Learning Behavioral Representations of Color Combinations With Sequential Modeling

Poster Presentation 26.452: Saturday, May 16, 2026, 2:45 – 6:45 pm, Pavilion
Session: Color, Light and Materials: Affect, cognition

Henry A.S. Lewinsohn1 (), Erin Goddard2, Bevil R. Conway1; 1National Institutes of Health, 2University of New South Wales

Color preferences are important for a wide variety of perceptual behaviors. They underwrite individual choices about clothing, influence the development of technology, and impact many aspects of Western civilization. Although single-color preferences follow a universally predictable pattern and evolve consistently with age (Ling and Hurlbert, 2011), little is known about how people evaluate combinations of colors and the underlying factors that shape these preferences.
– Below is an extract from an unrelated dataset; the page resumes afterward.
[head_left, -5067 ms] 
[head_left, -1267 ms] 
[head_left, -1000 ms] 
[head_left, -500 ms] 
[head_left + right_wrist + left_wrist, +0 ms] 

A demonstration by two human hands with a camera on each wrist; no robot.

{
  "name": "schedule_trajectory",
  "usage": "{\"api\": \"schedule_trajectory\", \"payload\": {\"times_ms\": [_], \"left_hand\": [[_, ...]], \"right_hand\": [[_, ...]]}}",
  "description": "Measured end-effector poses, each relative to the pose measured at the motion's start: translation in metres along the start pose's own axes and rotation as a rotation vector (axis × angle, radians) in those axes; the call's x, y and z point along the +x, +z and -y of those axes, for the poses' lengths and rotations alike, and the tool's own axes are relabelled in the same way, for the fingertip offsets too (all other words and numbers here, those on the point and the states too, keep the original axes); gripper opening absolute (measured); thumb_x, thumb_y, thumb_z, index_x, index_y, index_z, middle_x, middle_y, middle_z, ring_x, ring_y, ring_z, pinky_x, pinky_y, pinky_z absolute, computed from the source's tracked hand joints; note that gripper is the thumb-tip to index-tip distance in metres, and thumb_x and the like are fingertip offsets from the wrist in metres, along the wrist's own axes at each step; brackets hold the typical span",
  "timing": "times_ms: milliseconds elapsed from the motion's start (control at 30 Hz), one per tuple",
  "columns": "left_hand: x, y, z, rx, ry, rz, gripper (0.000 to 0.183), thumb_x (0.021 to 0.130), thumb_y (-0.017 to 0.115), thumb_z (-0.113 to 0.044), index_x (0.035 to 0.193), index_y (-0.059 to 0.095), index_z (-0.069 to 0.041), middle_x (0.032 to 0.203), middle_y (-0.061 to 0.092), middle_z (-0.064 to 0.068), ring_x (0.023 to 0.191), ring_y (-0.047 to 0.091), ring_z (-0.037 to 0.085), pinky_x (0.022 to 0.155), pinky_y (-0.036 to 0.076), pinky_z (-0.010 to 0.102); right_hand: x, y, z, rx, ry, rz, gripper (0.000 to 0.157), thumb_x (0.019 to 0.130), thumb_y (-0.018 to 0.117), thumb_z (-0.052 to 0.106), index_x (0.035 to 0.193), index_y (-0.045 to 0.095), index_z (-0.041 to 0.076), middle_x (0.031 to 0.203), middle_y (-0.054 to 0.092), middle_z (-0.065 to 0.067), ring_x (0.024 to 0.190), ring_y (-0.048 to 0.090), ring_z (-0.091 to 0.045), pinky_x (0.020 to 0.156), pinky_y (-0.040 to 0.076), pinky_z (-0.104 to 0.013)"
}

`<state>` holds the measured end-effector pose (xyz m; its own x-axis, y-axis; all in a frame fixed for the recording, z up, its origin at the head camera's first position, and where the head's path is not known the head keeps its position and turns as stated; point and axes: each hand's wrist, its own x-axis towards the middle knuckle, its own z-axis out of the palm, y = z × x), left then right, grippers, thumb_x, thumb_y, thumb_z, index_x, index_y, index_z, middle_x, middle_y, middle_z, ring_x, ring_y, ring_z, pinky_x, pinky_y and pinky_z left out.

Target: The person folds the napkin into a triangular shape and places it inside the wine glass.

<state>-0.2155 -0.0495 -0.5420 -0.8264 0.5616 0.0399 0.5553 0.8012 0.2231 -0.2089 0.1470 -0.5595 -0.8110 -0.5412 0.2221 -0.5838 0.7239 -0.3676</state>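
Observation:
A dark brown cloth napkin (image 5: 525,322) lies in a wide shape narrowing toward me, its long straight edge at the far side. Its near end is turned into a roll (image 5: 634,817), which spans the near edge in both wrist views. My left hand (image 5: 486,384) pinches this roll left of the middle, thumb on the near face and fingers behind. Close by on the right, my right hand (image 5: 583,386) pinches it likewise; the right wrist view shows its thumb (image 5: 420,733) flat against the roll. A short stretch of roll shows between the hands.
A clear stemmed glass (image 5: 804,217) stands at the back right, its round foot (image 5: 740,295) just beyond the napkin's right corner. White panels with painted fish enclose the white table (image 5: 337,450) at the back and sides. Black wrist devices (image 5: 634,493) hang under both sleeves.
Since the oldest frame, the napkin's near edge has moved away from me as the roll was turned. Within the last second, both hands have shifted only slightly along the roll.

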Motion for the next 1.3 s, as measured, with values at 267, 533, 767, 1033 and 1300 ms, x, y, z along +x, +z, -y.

To address this question, we created a novel web-based color game deployed with many same-sex monozygotic (MZ, N = 424) and dizygotic (DZ, N = 127) twin pairs. Participants completed two tasks: (1) they created 3x3 grids following prompts, “make grids that you do (don’t) like,” using a palette of 37 colors sampling color space (hue, chroma, tone) and including focal basic colors; and (2) they provided aesthetic ratings of both individual colors and grids created by others. Results of individual color preferences replicated prior cross-cultural findings (Schloss et al., 2018). Twin modeling showed that most variance in both single-color and color combination preferences are attributable to environmental factors, aligning with results from face-preference heritability studies (Germine et al., 2015). To characterize individual variance in decision-making behavior during grid construction, we applied sequential models originally developed for natural language processing. In addition to behavior quantification, the sequential models learned latent representations of both color and spatial position, allowing us to derive embeddings that represent how participants implicitly structure the task space. By modeling the entire grid sequence, we obtain image representations based on spatial and temporal data. This approach opens avenues for comparing representations learned from sequential behavior with those derived from supervised or contrastive visual learning methods on static images, and for integrating modern sequential models with behavioral quantification.

Acknowledgements: Supported by NIH IRP (1ZIAEY000558 to BRC), NSF (0918064 to BRC) and NIH (R01 EY023322 to BRC). Contributions of NIH authors are considered Works of the United States Government. The findings and conclusions are those of the authors and do not necessarily reflect the views of the NIH or the U.S. Department of Health and Human Services.